• **Exercise instructions**
Every entry has to be restated word for word.
*** Record set ***
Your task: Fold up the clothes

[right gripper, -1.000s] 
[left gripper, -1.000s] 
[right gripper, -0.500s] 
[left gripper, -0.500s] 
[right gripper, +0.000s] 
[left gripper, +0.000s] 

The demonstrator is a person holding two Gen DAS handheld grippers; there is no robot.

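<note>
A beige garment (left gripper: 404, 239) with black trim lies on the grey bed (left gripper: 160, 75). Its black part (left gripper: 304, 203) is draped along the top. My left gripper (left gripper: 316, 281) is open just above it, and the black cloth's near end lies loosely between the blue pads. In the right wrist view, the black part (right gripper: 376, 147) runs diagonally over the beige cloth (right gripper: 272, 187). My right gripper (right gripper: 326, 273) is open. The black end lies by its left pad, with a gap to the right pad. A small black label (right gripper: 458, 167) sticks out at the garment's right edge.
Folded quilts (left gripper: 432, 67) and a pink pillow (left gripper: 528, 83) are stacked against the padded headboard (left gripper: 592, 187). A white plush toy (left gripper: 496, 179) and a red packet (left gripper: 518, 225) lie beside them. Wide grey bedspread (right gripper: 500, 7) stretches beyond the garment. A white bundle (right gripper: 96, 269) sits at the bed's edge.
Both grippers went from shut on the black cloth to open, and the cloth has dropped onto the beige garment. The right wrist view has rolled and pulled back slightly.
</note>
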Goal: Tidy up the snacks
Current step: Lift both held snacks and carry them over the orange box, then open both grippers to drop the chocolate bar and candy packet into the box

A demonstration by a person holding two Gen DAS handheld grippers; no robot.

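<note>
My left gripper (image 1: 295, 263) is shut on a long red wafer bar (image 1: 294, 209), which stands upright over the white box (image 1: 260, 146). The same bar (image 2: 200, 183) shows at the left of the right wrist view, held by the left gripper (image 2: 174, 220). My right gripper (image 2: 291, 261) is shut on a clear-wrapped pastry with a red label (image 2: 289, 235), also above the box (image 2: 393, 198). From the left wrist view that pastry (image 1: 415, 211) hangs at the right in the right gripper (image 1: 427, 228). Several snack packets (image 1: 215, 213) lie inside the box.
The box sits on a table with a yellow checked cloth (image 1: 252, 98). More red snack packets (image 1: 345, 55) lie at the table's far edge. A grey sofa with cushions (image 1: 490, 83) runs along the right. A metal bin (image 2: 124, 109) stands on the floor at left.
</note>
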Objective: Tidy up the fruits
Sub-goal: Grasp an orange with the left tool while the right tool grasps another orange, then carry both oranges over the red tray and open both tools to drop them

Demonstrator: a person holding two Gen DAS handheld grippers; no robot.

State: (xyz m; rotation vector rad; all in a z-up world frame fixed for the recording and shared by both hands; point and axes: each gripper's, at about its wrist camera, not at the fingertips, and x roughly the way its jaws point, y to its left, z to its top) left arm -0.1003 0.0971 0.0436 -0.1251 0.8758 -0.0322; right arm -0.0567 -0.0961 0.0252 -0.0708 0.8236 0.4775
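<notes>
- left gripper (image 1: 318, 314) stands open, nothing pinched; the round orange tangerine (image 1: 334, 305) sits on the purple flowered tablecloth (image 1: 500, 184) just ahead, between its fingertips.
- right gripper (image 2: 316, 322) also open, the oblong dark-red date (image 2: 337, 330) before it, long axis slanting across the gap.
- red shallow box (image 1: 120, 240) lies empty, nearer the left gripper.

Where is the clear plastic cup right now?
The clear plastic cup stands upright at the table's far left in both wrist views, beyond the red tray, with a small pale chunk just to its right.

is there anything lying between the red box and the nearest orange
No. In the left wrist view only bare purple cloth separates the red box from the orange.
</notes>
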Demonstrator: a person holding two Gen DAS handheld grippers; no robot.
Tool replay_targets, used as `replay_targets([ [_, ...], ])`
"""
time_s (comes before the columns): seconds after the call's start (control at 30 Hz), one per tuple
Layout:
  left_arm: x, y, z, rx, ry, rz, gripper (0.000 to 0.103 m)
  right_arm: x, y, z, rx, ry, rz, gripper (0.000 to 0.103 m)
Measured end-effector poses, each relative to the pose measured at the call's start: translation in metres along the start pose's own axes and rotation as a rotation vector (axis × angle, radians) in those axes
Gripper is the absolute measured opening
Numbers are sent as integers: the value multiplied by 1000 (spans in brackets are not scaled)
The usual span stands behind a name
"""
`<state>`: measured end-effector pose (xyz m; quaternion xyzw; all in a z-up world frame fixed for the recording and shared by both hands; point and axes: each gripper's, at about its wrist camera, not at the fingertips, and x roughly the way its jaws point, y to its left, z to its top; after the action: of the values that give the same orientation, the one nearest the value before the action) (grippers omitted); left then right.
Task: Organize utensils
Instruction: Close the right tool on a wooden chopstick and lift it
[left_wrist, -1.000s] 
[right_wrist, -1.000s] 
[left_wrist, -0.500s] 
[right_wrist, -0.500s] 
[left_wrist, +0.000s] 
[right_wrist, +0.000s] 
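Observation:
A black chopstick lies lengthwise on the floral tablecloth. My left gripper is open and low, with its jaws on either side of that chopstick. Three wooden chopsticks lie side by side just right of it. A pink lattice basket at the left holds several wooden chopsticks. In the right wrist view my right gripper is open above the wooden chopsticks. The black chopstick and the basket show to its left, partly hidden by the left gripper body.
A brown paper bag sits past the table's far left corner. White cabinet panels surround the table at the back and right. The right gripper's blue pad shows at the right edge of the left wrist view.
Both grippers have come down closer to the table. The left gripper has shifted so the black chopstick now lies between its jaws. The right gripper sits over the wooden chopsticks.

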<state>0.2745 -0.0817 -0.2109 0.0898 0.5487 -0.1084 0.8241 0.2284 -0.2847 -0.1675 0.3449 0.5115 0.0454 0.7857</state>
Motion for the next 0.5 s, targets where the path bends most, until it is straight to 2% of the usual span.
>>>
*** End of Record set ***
• **Result for this task**
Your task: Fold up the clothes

[right gripper, -1.000s] 
[left gripper, -1.000s] 
[right gripper, -0.500s] 
[left gripper, -0.500s] 
[right gripper, +0.000s] 
[left gripper, +0.000s] 

The demonstrator is a person holding two Gen DAS handheld grippers; there is no robot.

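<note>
A beige garment (left gripper: 404, 239) with black trim lies on the grey bed (left gripper: 160, 75). Its black part (left gripper: 304, 203) is draped along the top. My left gripper (left gripper: 316, 281) is open just above it, and the black cloth's near end lies loosely between the blue pads. In the right wrist view, the black part (right gripper: 376, 147) runs diagonally over the beige cloth (right gripper: 272, 187). My right gripper (right gripper: 326, 273) is open. The black end lies by its left pad, with a gap to the right pad. A small black label (right gripper: 458, 167) sticks out at the garment's right edge.
Folded quilts (left gripper: 432, 67) and a pink pillow (left gripper: 528, 83) are stacked against the padded headboard (left gripper: 592, 187). A white plush toy (left gripper: 496, 179) and a red packet (left gripper: 518, 225) lie beside them. Wide grey bedspread (right gripper: 500, 7) stretches beyond the garment. A white bundle (right gripper: 96, 269) sits at the bed's edge.
Both grippers went from shut on the black cloth to open, and the cloth has dropped onto the beige garment. The right wrist view has rolled and pulled back slightly.
</note>
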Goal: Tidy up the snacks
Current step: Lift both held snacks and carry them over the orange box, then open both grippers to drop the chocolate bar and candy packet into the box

A demonstration by a person holding two Gen DAS handheld grippers; no robot.

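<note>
My left gripper (image 1: 295, 263) is shut on a long red wafer bar (image 1: 294, 209), which stands upright over the white box (image 1: 260, 146). The same bar (image 2: 200, 183) shows at the left of the right wrist view, held by the left gripper (image 2: 174, 220). My right gripper (image 2: 291, 261) is shut on a clear-wrapped pastry with a red label (image 2: 289, 235), also above the box (image 2: 393, 198). From the left wrist view that pastry (image 1: 415, 211) hangs at the right in the right gripper (image 1: 427, 228). Several snack packets (image 1: 215, 213) lie inside the box.
The box sits on a table with a yellow checked cloth (image 1: 252, 98). More red snack packets (image 1: 345, 55) lie at the table's far edge. A grey sofa with cushions (image 1: 490, 83) runs along the right. A metal bin (image 2: 124, 109) stands on the floor at left.
</note>
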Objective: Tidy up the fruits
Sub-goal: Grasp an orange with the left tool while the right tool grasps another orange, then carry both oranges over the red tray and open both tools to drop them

Demonstrator: a person holding two Gen DAS handheld grippers; no robot.

State: (xyz m; rotation vector rad; all in a z-up world frame fixed for the recording and shared by both hands; point and axes: each gripper's, at about its wrist camera, not at the fingertips, and x roughly the way its jaws point, y to its left, z to its top) left arm -0.1003 0.0971 0.0436 -0.1251 0.8758 -0.0322; right arm -0.0567 -0.0961 0.0252 -0.0708 0.8236 0.4775
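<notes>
- left gripper (image 1: 318, 314) stands open, nothing pinched; the round orange tangerine (image 1: 334, 305) sits on the purple flowered tablecloth (image 1: 500, 184) just ahead, between its fingertips.
- right gripper (image 2: 316, 322) also open, the oblong dark-red date (image 2: 337, 330) before it, long axis slanting across the gap.
- red shallow box (image 1: 120, 240) lies empty, nearer the left gripper.

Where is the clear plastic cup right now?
The clear plastic cup stands upright at the table's far left in both wrist views, beyond the red tray, with a small pale chunk just to its right.

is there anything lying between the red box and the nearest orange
No. In the left wrist view only bare purple cloth separates the red box from the orange.
</notes>
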Demonstrator: a person holding two Gen DAS handheld grippers; no robot.
Tool replay_targets, used as `replay_targets([ [_, ...], ])`
"""
time_s (comes before the columns): seconds after the call's start (control at 30 Hz), one per tuple
Layout:
  left_arm: x, y, z, rx, ry, rz, gripper (0.000 to 0.103 m)
  right_arm: x, y, z, rx, ry, rz, gripper (0.000 to 0.103 m)
Measured end-effector poses, each relative to the pose measured at the call's start: translation in metres along the start pose's own axes and rotation as a rotation vector (axis × angle, radians) in those axes
Gripper is the absolute measured opening
Numbers are sent as integers: the value multiplied by 1000 (spans in brackets are not scaled)
The usual span stands behind a name
"""
`<state>`: measured end-effector pose (xyz m; quaternion xyzw; all in a z-up world frame fixed for the recording and shared by both hands; point and axes: each gripper's, at about its wrist camera, not at the fingertips, and x roughly the way its jaws point, y to its left, z to its top; after the action: of the values that give the same orientation, the one nearest the value before the action) (grippers omitted); left then right.
Task: Organize utensils
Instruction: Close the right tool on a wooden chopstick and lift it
[left_wrist, -1.000s] 
[right_wrist, -1.000s] 
[left_wrist, -0.500s] 
[right_wrist, -0.500s] 
[left_wrist, +0.000s] 
[right_wrist, +0.000s] 
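Observation:
A black chopstick lies lengthwise on the floral tablecloth. My left gripper is open and low, with its jaws on either side of that chopstick. Three wooden chopsticks lie side by side just right of it. A pink lattice basket at the left holds several wooden chopsticks. In the right wrist view my right gripper is open above the wooden chopsticks. The black chopstick and the basket show to its left, partly hidden by the left gripper body.
A brown paper bag sits past the table's far left corner. White cabinet panels surround the table at the back and right. The right gripper's blue pad shows at the right edge of the left wrist view.
Both grippers have come down closer to the table. The left gripper has shifted so the black chopstick now lies between its jaws. The right gripper sits over the wooden chopsticks.
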
<state>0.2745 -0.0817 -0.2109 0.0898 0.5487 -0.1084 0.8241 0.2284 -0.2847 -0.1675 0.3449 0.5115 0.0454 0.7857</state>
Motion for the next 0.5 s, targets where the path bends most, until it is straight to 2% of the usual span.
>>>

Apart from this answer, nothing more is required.